Dataset extract:
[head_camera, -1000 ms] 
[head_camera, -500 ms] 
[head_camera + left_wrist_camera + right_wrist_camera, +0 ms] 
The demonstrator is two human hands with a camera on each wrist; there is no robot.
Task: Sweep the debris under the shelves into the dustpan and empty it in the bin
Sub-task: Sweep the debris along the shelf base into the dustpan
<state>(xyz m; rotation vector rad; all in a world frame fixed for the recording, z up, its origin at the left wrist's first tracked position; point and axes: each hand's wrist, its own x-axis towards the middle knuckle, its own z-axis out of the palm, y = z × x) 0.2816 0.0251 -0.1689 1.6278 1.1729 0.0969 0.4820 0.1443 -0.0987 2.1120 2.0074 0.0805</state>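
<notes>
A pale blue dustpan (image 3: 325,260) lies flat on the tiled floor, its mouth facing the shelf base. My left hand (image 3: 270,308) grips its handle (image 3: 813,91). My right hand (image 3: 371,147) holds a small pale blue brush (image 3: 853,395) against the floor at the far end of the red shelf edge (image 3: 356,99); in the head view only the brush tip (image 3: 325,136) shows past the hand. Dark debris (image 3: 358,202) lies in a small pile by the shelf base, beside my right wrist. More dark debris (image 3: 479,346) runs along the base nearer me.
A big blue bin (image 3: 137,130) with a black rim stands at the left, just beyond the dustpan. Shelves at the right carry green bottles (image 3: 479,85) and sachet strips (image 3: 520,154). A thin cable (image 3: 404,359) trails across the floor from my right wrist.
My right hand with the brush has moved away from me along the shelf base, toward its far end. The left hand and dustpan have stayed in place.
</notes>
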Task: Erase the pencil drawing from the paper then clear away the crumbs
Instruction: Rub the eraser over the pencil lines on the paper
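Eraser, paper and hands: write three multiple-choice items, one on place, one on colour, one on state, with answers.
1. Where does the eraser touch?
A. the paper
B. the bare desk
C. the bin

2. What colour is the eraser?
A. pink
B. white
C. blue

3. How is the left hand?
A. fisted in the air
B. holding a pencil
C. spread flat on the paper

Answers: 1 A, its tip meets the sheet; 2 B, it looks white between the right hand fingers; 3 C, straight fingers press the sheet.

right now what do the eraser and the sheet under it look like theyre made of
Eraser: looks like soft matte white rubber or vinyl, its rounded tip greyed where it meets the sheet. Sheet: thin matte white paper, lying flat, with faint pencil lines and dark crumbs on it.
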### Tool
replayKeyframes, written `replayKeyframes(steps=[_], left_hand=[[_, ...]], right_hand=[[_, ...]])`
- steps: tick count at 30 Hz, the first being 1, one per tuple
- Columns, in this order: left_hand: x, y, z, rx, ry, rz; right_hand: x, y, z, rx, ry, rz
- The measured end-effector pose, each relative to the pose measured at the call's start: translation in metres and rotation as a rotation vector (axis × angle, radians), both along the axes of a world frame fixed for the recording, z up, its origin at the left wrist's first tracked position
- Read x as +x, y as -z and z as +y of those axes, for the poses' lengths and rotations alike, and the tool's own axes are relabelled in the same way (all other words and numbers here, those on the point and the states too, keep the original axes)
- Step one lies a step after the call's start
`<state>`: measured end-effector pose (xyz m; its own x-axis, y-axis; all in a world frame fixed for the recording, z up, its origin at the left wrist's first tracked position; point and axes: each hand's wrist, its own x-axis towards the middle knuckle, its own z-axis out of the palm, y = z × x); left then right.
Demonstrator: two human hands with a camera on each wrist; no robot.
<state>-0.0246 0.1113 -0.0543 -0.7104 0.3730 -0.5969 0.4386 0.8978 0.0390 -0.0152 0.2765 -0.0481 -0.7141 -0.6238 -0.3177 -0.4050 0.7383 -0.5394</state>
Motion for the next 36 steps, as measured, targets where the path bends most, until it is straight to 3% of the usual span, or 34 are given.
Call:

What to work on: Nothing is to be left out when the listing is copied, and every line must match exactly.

Solution for this task:
[head_camera, -1000 ms] 
[head_camera, -500 ms] 
[head_camera + left_wrist_camera + right_wrist_camera, +0 ms] 
The demonstrator is two human hands with a camera on each wrist; there is no robot.
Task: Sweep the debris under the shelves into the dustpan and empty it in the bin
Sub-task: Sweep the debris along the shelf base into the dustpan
<state>(xyz m; rotation vector rad; all in a world frame fixed for the recording, z up, its origin at the left wrist's first tracked position; point and axes: each hand's wrist, its own x-axis towards the middle knuckle, its own z-axis out of the palm, y = z × x) 0.2816 0.0251 -0.1689 1.6278 1.1729 0.0969 0.4820 0.1443 -0.0987 2.1120 2.0074 0.0805</state>
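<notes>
A pale blue dustpan (image 3: 325,260) lies flat on the tiled floor, its mouth facing the shelf base. My left hand (image 3: 270,308) grips its handle (image 3: 813,91). My right hand (image 3: 371,147) holds a small pale blue brush (image 3: 853,395) against the floor at the far end of the red shelf edge (image 3: 356,99); in the head view only the brush tip (image 3: 325,136) shows past the hand. Dark debris (image 3: 358,202) lies in a small pile by the shelf base, beside my right wrist. More dark debris (image 3: 479,346) runs along the base nearer me.
A big blue bin (image 3: 137,130) with a black rim stands at the left, just beyond the dustpan. Shelves at the right carry green bottles (image 3: 479,85) and sachet strips (image 3: 520,154). A thin cable (image 3: 404,359) trails across the floor from my right wrist.
My right hand with the brush has moved away from me along the shelf base, toward its far end. The left hand and dustpan have stayed in place.
</notes>
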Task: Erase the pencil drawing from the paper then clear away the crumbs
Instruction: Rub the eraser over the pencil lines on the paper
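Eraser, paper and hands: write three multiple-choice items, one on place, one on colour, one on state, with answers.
1. Where does the eraser touch?
A. the paper
B. the bare desk
C. the bin

2. What colour is the eraser?
A. pink
B. white
C. blue

3. How is the left hand?
A. fisted in the air
B. holding a pencil
C. spread flat on the paper

Answers: 1 A, its tip meets the sheet; 2 B, it looks white between the right hand fingers; 3 C, straight fingers press the sheet.

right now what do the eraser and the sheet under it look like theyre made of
Eraser: looks like soft matte white rubber or vinyl, its rounded tip greyed where it meets the sheet. Sheet: thin matte white paper, lying flat, with faint pencil lines and dark crumbs on it.
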### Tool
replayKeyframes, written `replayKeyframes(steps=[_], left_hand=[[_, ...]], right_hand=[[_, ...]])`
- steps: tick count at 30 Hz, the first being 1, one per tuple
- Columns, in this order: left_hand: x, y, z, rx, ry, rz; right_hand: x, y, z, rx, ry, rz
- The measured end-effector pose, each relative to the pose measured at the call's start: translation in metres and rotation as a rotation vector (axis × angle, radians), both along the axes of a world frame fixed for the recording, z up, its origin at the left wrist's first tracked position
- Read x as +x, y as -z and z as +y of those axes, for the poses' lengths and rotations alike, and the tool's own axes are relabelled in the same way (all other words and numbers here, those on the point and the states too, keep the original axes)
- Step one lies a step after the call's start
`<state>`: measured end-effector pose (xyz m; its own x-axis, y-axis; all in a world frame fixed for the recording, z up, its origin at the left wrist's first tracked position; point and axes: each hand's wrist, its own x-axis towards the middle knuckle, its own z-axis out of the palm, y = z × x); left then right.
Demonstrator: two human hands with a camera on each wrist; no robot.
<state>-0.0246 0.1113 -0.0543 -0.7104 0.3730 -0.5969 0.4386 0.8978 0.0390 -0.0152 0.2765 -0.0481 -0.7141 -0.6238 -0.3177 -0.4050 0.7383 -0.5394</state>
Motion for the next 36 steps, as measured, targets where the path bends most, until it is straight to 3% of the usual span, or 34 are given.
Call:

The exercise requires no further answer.